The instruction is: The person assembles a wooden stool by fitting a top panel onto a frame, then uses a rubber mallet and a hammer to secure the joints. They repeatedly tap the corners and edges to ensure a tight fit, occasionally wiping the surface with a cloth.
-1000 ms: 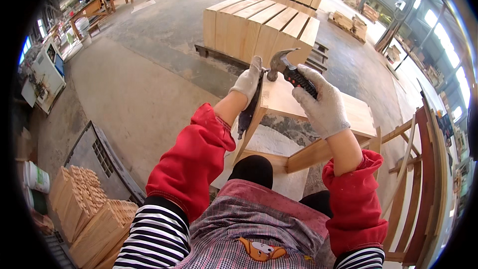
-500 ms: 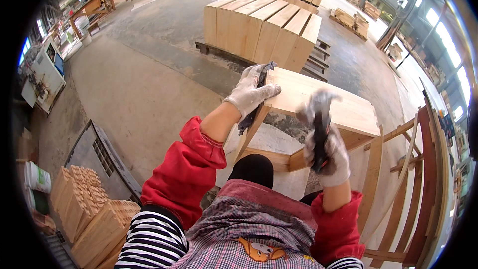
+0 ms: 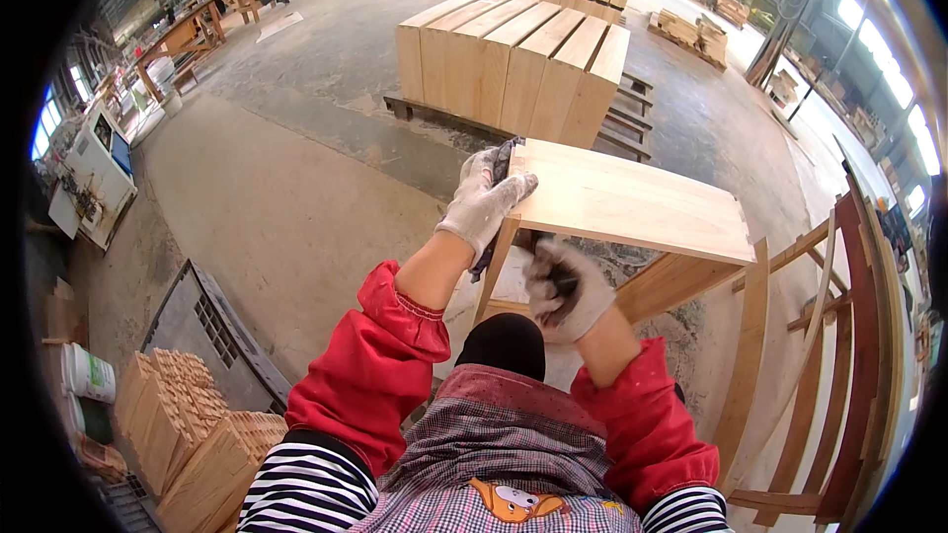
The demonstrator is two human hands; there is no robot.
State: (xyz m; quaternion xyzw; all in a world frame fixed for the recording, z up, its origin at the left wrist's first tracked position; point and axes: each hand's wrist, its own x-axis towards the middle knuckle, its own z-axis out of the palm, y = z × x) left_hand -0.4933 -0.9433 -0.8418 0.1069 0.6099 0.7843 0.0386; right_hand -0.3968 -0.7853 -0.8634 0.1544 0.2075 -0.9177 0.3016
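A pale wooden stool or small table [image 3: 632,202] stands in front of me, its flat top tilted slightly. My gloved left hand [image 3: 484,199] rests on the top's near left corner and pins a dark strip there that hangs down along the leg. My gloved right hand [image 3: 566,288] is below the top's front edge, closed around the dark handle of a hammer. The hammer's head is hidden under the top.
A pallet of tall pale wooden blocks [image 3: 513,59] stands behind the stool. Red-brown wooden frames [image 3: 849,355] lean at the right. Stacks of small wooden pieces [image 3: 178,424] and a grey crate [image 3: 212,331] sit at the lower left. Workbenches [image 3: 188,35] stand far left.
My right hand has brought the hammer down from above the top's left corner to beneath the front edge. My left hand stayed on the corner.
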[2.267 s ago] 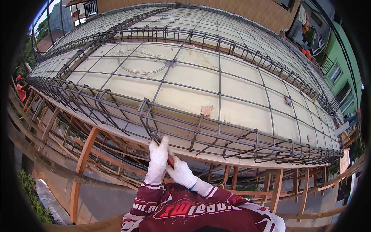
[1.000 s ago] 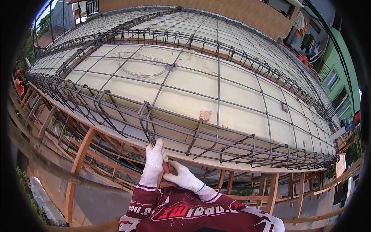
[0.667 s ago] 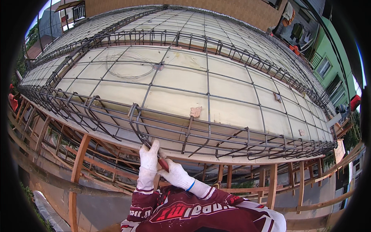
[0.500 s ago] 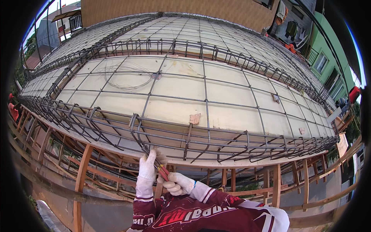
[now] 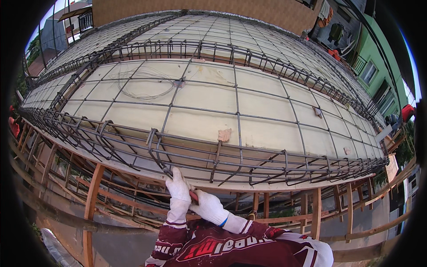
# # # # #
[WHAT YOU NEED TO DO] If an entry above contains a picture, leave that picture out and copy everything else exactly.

[ANSWER BELOW]
The instruction is: The person assembles a wooden stool by fitting a top panel onto a frame, then uses a rubber mallet and a hammer to secure the joints. They repeatedly tap the corners and edges to ensure a tight fit, occasionally wiping the surface with a cloth.
-1000 ms: 
-500 ms: 
+0 ms: 
The demonstrator is two human hands; there is no robot.
State: (xyz m; quaternion xyzw; all in a world frame fixed for the recording, z up, its origin at the left wrist's first tracked position; point and axes: each hand's wrist, its own x-axis towards the middle knuckle, its own z-axis out of the palm, y = z × x) left_hand -0.4933 -0.9433 -0.8418 0.1069 0.6099 0.7843 0.0386; right_hand -0.3968 -0.7853 -0.8634 0.1544 0.2075 -0.9177 0.3016
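A pale wooden stool or small table [image 3: 632,202] stands in front of me, its flat top tilted slightly. My gloved left hand [image 3: 484,199] rests on the top's near left corner and pins a dark strip there that hangs down along the leg. My gloved right hand [image 3: 566,288] is below the top's front edge, closed around the dark handle of a hammer. The hammer's head is hidden under the top.
A pallet of tall pale wooden blocks [image 3: 513,59] stands behind the stool. Red-brown wooden frames [image 3: 849,355] lean at the right. Stacks of small wooden pieces [image 3: 178,424] and a grey crate [image 3: 212,331] sit at the lower left. Workbenches [image 3: 188,35] stand far left.
My right hand has brought the hammer down from above the top's left corner to beneath the front edge. My left hand stayed on the corner.
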[2.267 s ago] 
[1.000 s ago] 
[0.667 s ago] 
[0.500 s ago] 
[now] 

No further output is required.